A Disappointing Optimization

in #gridcoin6 years ago (edited)

This was originally going to be a post about the upcoming optimizations in Gridcoin. It was going to show how much faster the Camilla release will be compared to Betsy, complete with grandiose benchmarks showing that all our chain synchronization speeds would be solved and that running on a Pi would be a breeze. Sometimes you overhype and things don't go as planned.

Benchmarking

In order to see how much faster we are now I chose to import the latest chain snapshot using -loadblock. This eliminates the network fluctuations and allows me to focus on the raw processing performance. The tests were done on two identical, somewhat slow computers:

  • Core2Duo 2.66GHz
  • 4GB RAM
  • 7200 RPM HDD

I added output information to plot the total time spent at every 50k blocks imported, launched Betsy (staging) and Camilla (development) and let them run the import.

benchmark_1.png

Wait, what? This is mind blowing but in the bad way. With the optimizations done Camilla should have been the holy graal of chain syncs. It imports 1050k blocks around 45 minutes faster than Betsy which is nowhere near my expectations. The benchmark did however reveal one very important thing which was new to me: Block synchronization slows down over time. This becomes apparent when you plot the time it took to import each 50k block chunk.

benchmark_2.png

This shows a severe scaling issue and this most likely gets progressively worse. It might even explain why some people are having issues syncing, though that is just a guess.

Investigations

The behavior indicates one of two things:

  • We are using containers which do not scale well.
  • We have loops which increase in range over time.

Neither really fits the graph as I would expect a more linear or consistent increase in times and certainly not a decrease as we see in the ranges 800-850k and 950k-1000k, but taking a deeper look at the containers and loop is some sort of a starting point.

The best way to approach this is usually to profile a run to pin point where the CPU cycles go. Unfortunately, Valgrind's Callgrind is far too slow to sync up enough for the problem to show and gprof does not show anything in this case. For example, in this 6h+ run it claims that scrypt used most of the CPU cycles.

Each sample counts as 0.01 seconds.
  %   cumulative   self              self     total           
 time   seconds   seconds    calls  Ks/call  Ks/call  name    
 37.40   1188.46  1188.46  4086906     0.00     0.00  scrypt_nosalt(void const*, unsigned long, void*)

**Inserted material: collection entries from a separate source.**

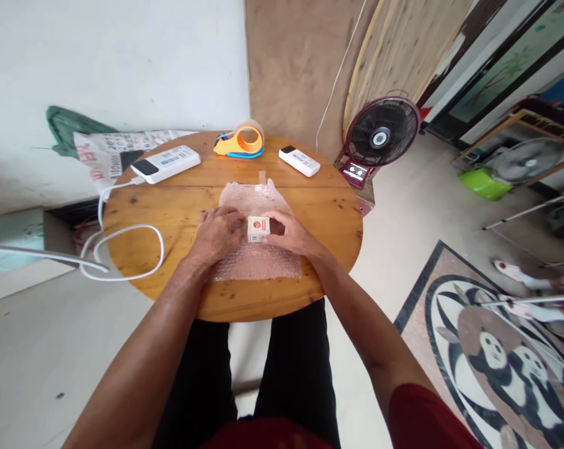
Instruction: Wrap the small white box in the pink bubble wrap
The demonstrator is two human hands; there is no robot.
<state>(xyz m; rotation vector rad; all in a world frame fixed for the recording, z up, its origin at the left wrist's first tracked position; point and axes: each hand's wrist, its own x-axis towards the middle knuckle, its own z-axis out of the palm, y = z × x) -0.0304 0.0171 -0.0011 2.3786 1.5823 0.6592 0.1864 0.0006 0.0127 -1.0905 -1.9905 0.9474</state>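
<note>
Box sits on your flat bubble wrap, midway between the table's near and far edges, nothing folded over yet. Your right hand pinches it; your left hand curls beside it, can't tell if gripping. Tape dispenser's by the far edge.

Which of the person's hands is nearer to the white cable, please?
Left: the left hand is to the right of the cable, while the right hand is farther right, at the small box's right side.
</note>
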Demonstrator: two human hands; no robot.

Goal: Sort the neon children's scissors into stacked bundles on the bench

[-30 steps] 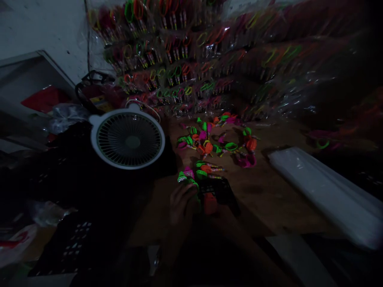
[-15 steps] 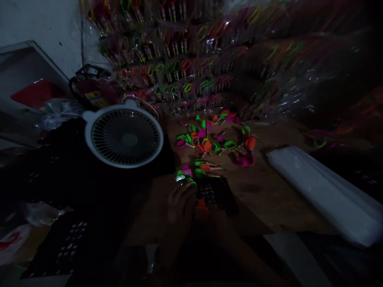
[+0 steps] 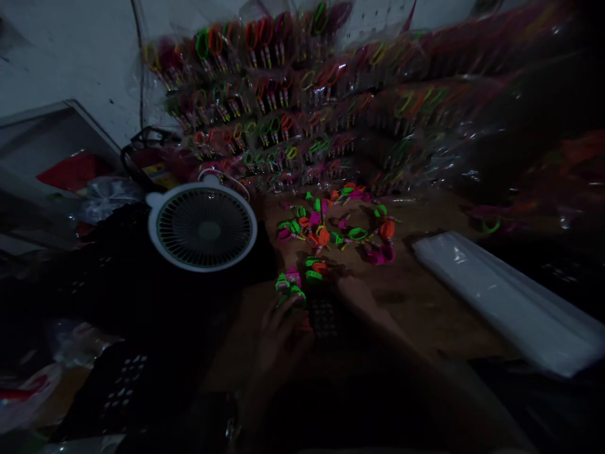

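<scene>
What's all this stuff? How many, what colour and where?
Fan: one, white-grey, left
Bagged bands: many, mixed colours, back
Loose bands: many, green, orange, pink, middle
Table: one, brown, under loose bands
Plastic bundle: one, whitish, right
Holed sheets: two or more, black, middle, lower left
Bags: several, clear, left
Unclear item: one, red, far left
Wall: one, pale, upper left
Left hand: one, shadowed, by green bands
Right hand: one, shadowed, by orange band

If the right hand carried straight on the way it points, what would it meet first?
Most likely the orange band just ahead of the right hand; dimness hides whether they touch.
</scene>
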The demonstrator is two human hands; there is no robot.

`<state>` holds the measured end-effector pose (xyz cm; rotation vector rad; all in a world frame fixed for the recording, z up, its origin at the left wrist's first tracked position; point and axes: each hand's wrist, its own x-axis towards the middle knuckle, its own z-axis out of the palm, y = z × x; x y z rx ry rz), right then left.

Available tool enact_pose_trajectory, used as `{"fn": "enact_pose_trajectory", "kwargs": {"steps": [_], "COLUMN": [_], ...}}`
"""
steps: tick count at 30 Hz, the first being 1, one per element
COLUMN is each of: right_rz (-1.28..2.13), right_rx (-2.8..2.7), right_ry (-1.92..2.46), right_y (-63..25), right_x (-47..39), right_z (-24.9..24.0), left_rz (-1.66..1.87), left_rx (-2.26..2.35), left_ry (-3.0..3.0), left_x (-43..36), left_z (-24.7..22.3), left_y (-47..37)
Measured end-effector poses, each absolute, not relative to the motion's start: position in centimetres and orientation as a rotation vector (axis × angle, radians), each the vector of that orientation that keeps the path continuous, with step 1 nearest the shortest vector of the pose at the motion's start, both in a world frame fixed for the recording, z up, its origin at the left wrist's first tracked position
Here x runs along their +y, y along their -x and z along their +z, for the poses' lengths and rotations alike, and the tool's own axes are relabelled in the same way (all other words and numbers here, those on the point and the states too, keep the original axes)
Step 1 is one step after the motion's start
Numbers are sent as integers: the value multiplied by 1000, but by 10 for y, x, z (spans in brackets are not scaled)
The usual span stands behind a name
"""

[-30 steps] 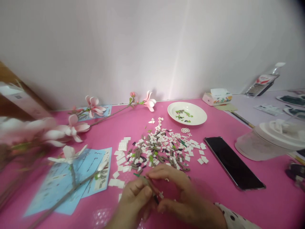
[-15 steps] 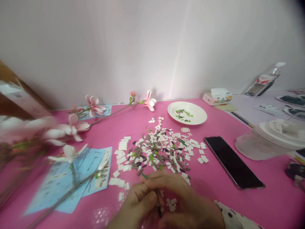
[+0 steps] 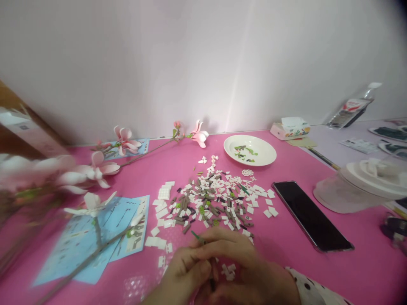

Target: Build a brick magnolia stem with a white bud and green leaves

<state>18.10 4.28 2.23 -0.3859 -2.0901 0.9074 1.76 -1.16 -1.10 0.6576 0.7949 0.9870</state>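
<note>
Low in the middle of the view, my left hand (image 3: 182, 273) and my right hand (image 3: 241, 267) meet, both closed on a thin toy-brick stem (image 3: 212, 281). A green tip pokes out above my fingers and a dark end shows below them; my fingers hide most of the length. Just beyond my hands spreads a pile of loose toy bricks (image 3: 210, 199), white, grey-brown, black and lime green. A few white pieces (image 3: 229, 271) lie under my right hand.
Pink-and-white flower branches (image 3: 101, 171) and blue instruction sheets (image 3: 79, 250) lie at left. Farther back are a white plate (image 3: 267, 159) with green pieces and a tissue pack (image 3: 289, 132). A phone (image 3: 313, 216) and a lidded plastic tub (image 3: 340, 195) sit at right.
The stem's green tip has shifted slightly right, and more of the stem shows beside my fingers. Both hands have shifted only a little, still together around it.
</note>
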Motion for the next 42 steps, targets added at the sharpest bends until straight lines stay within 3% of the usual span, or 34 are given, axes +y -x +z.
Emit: {"fn": "enact_pose_trajectory", "kwargs": {"steps": [27,36,42], "right_rz": [1006,1002,808], "right_rx": [-2117,-2067,-2193], "right_ry": [431,752,1101], "right_y": [-182,-187,-183], "right_x": [41,44,56], "right_z": [18,26,18], "left_rz": [993,1169,1306], "left_rx": [785,831,941], "left_ry": [-664,-465,-440], "left_x": [-11,-3,1], "left_z": [-12,2,5], "left_y": [-20,-21,-22]}}
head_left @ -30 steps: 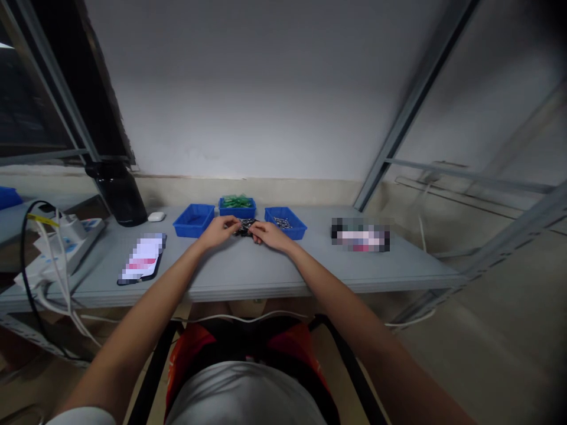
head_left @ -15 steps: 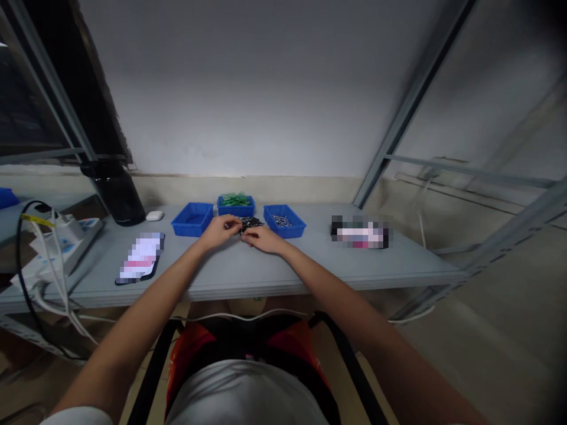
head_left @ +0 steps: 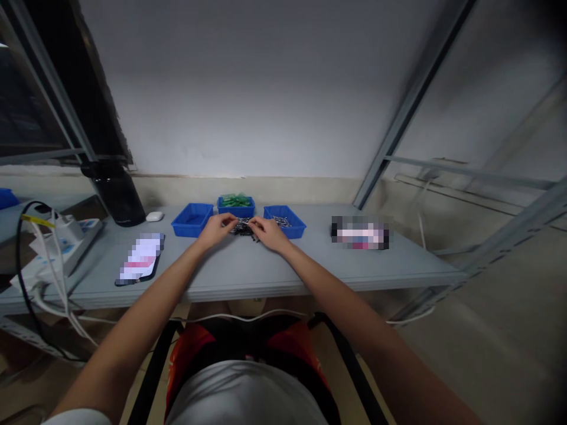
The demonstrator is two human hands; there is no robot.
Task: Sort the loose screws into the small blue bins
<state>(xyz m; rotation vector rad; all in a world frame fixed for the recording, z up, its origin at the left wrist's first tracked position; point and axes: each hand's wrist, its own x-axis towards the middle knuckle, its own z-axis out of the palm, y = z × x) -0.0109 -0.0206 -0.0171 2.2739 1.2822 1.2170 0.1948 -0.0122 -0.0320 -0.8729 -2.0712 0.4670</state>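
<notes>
A pile of small dark and silvery pieces (head_left: 244, 229), too small to name, lies on the table between my hands. My left hand (head_left: 217, 229) is at the pile's left side, fingers pinched on something I cannot make out. On the right side, my right hand (head_left: 268, 232) is closed too, thumb and fingertips together over the pile; what they hold is too small to name. Behind the pile stands a blue bin of green pieces (head_left: 236, 202). A blue bin with small silvery pieces (head_left: 292, 228) is beside my right hand, and another blue bin (head_left: 186, 229) is beside my left.
On the grey table (head_left: 248, 274) a phone (head_left: 140, 258) lies at left, near a white earbud case (head_left: 155, 216) and a black bottle (head_left: 119, 195). A power strip (head_left: 62, 251) with cables sits far left. Another blurred-out device (head_left: 359, 233) lies right.
My right hand has shifted slightly right and up, and my hands are a little farther apart. More of the pile between them shows now.
</notes>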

Since it samples at regular intervals it tends to miss things which are small but done frequently. This is a hint that the problem might lie in how we access container data. We just have to this manually.

Containers

The two most frequently containers accessed or modified are the ones which hold the block indices and the application cache. The block index map was recently changed from a sorted map to std::unordered_map. This container is faster on access if you can generate cheap hashes, which we can, but maybe it does not scale as well. Since both Core2Duo computers were busy testing other solutions I ran a quick test on my workstation where I switched the container back to std::map and saw the exact same time graph, only with reduced times.

The second test was to switch the application cache to using unordered_map as well.

benchmark_3.png

Ok. An improvement to the overall speed of the application but it has the same problem as before.

Escalating loops

Most of the loops either have such a small range for them to be significant, or they have a long but constant range. One loop which stands out is the tally loop in GetLifetimeCPID. What the loop does is to go through each block staked by a certain CPID and collect statistics such as interest and PoR collected, total magnitude and stake times. This is done for every connected PoR block which definitely would count as an escalating loop. The longer the chain the more blocks staked and the more blocks have to be iterated over.

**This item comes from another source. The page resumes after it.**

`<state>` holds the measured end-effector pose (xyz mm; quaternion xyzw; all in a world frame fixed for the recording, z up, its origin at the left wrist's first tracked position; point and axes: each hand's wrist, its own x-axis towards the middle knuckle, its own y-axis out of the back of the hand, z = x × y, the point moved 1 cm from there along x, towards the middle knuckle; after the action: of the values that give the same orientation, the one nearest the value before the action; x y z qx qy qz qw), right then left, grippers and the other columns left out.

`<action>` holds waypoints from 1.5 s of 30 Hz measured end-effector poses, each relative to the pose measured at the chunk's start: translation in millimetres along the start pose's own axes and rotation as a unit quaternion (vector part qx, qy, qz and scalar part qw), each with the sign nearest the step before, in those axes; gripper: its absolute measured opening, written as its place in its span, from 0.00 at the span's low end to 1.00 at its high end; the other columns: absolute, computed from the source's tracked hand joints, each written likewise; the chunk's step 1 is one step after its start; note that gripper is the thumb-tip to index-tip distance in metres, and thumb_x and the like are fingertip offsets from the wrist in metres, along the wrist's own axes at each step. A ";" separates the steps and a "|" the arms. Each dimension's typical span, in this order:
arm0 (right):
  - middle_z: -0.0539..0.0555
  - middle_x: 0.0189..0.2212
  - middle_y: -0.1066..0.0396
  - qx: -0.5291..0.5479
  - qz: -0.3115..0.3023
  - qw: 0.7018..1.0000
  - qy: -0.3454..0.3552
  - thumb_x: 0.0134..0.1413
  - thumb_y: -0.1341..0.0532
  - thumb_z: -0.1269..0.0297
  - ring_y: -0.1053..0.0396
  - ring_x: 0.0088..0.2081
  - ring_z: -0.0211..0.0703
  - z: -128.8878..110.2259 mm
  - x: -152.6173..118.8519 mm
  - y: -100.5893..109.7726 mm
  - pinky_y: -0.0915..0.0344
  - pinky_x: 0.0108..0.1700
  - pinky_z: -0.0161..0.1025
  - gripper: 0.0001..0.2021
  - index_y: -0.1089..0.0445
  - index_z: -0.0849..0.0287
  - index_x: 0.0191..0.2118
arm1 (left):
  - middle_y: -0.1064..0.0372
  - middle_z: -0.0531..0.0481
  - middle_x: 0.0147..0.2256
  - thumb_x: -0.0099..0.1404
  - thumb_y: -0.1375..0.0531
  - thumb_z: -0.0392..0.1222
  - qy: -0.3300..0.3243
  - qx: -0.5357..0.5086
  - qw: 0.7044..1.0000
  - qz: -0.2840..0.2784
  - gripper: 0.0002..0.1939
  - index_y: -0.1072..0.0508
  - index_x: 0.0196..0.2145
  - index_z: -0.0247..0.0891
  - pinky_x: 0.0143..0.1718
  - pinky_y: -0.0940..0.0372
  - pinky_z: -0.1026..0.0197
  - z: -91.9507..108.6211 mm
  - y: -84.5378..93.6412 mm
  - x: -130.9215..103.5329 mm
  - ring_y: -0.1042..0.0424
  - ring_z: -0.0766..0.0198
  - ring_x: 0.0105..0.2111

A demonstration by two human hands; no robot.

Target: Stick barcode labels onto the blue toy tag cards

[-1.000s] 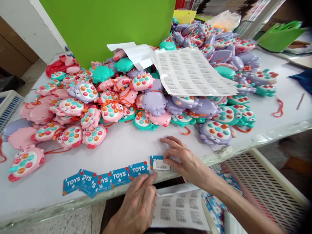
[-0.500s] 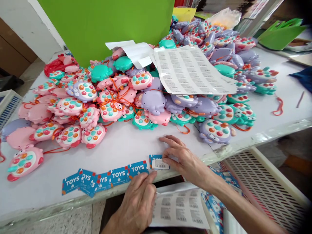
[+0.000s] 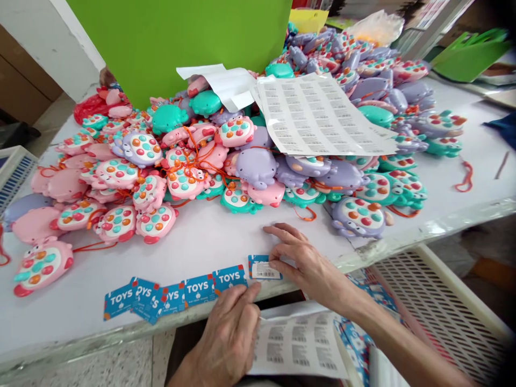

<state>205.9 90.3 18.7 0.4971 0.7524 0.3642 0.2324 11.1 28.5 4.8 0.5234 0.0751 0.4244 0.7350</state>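
Observation:
My right hand [image 3: 302, 263] is at the table's front edge, its thumb and a finger closed at the right end of a white barcode sticker [image 3: 265, 270]. That sticker lies over the lower part of a blue TOYS card [image 3: 258, 259]; other fingers stretch out above the table. My left hand [image 3: 228, 336] is curled at the left side of a sheet of barcode stickers [image 3: 300, 344] below the table edge, its fingertips beside the card row. The grip on the sheet is partly hidden. Several blue TOYS cards [image 3: 199, 288] overlap in a row to the left.
Pink, purple and teal animal toys [image 3: 256, 167] with orange cords are heaped across the table. More sticker sheets [image 3: 322, 115] lie on the heap, before a green panel [image 3: 181, 43]. A white perforated crate [image 3: 439, 301] stands low at right, beside more blue cards [image 3: 355, 338].
The view has shifted very slightly. Both hands, the sticker and the cards hold nearly the same places.

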 end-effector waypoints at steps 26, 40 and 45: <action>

We still need to be able to do this when disconnecting blocks but when connecting blocks we can focus on just tallying those particular block(s) on top of the previous tally numbers. It scales better and performs better.

benchmark_4.png

Again, a tiny bit faster, still slow overall.

Monitoring appcache

Let's go back to the application cache to see when and with what it gets populated during a chain sync.

Heightbeaconsaltbeaconscurrentneuralsecurity
0000
50k000
100k000
150k000
200k000
250k110
300k220
350k440
400k6687650
450k113813240
500k151217440
550k22192532785
600k244830101093

Now we are getting somewhere. The slowdowns start at 500k and really ramps up after 550k. This coincides with both the altbeacons and the neural security hash count. Let's have a look at where these entries are used to see if there's a connection.

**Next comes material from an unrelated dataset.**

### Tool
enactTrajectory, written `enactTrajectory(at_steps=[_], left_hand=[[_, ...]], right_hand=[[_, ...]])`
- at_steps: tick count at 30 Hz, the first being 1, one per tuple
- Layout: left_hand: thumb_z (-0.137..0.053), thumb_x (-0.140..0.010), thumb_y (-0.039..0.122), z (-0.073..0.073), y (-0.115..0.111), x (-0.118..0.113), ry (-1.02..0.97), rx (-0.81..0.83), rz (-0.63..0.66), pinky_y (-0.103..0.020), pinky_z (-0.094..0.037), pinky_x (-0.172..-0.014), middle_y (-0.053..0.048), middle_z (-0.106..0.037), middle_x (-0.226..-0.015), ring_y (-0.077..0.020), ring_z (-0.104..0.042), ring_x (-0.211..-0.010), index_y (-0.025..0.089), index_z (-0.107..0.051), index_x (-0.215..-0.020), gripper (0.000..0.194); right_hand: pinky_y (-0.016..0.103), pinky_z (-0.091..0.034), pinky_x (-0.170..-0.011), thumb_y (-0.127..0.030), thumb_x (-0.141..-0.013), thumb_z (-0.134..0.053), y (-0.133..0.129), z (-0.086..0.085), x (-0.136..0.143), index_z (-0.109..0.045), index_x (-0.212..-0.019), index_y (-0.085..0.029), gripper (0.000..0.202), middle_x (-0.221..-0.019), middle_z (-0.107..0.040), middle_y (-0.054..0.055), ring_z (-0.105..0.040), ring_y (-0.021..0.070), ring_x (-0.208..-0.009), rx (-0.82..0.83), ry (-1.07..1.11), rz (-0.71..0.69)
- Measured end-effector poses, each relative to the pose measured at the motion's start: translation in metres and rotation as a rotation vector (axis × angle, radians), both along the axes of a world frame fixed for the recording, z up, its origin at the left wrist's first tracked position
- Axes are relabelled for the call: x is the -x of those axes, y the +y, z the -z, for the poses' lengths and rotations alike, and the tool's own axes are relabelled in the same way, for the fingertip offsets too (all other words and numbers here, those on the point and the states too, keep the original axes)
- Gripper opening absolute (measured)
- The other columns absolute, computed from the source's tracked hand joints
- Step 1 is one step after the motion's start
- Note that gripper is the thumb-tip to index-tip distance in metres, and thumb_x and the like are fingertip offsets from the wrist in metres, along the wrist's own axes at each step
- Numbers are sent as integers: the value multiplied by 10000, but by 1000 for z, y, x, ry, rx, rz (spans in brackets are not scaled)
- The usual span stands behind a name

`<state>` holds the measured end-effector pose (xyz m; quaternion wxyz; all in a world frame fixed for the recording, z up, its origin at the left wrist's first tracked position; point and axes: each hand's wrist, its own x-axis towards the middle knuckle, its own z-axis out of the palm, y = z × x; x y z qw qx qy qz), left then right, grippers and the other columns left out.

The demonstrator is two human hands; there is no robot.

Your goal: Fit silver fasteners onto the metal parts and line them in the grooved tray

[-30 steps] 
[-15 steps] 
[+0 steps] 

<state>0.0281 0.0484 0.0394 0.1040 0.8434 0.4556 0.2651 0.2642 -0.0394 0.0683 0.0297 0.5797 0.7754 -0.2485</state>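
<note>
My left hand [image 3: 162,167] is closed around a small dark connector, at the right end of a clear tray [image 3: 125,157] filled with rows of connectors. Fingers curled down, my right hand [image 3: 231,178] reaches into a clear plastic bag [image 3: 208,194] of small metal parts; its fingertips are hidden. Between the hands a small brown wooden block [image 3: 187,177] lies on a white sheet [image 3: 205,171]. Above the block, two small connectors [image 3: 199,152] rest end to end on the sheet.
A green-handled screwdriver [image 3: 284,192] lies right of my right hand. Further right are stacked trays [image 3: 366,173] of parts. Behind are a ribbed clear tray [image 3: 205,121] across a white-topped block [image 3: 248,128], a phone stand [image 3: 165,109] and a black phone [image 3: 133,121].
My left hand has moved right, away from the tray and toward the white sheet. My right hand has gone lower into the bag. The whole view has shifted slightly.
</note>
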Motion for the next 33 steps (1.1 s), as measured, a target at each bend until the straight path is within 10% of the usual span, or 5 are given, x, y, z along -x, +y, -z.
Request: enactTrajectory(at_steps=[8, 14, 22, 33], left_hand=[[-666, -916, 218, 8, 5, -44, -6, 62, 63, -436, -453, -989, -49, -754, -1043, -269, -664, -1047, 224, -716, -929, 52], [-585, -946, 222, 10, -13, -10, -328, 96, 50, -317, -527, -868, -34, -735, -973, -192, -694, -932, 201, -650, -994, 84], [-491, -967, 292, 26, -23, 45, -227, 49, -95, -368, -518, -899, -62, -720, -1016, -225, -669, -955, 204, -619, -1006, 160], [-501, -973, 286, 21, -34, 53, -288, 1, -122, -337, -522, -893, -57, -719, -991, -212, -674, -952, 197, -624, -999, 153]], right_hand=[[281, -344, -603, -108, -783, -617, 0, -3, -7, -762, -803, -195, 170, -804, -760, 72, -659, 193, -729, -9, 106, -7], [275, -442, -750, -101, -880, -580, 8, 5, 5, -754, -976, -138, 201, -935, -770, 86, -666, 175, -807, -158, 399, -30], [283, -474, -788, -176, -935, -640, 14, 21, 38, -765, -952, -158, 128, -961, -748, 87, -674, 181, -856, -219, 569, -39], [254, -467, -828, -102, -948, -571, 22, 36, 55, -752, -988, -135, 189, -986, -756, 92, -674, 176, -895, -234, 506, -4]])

The neural security entries stem from the ComputeNeuralNetworkSupermajorityHashes function which gathers all the superblock votes cast by the stakers. The function also populates additional data structures with the collected votes. To begin with these structures are ordered maps and we most often do not care about the ordering, so converting them to unordered_map and adding ordering code where needed improves the performance. There are also some odd and very slow constructs when inserting or modifying container data:

if (mvCurrentNeuralNetworkHash.size() > 0)
    temp_hashcount = mvCurrentNeuralNetworkHash[NeuralHash];

// ...

if (temp_hashcount == 0)
    mvCurrentNeuralNetworkHash.insert(map<std::string,double>::value_type(NeuralHash,0));

// ...

temp_hashcount += votes;
mvCurrentNeuralNetworkHash[NeuralHash] = temp_hashcount;

These types of checks are both redundant and extremely inefficient. For each time this code is run it has to do three map lookups using the same key. All of this can be replaced with:

mvCurrentNeuralNetworkHash[NeuralHash] += votes;

which does one single lookup and inserts a default value of 0 if missing.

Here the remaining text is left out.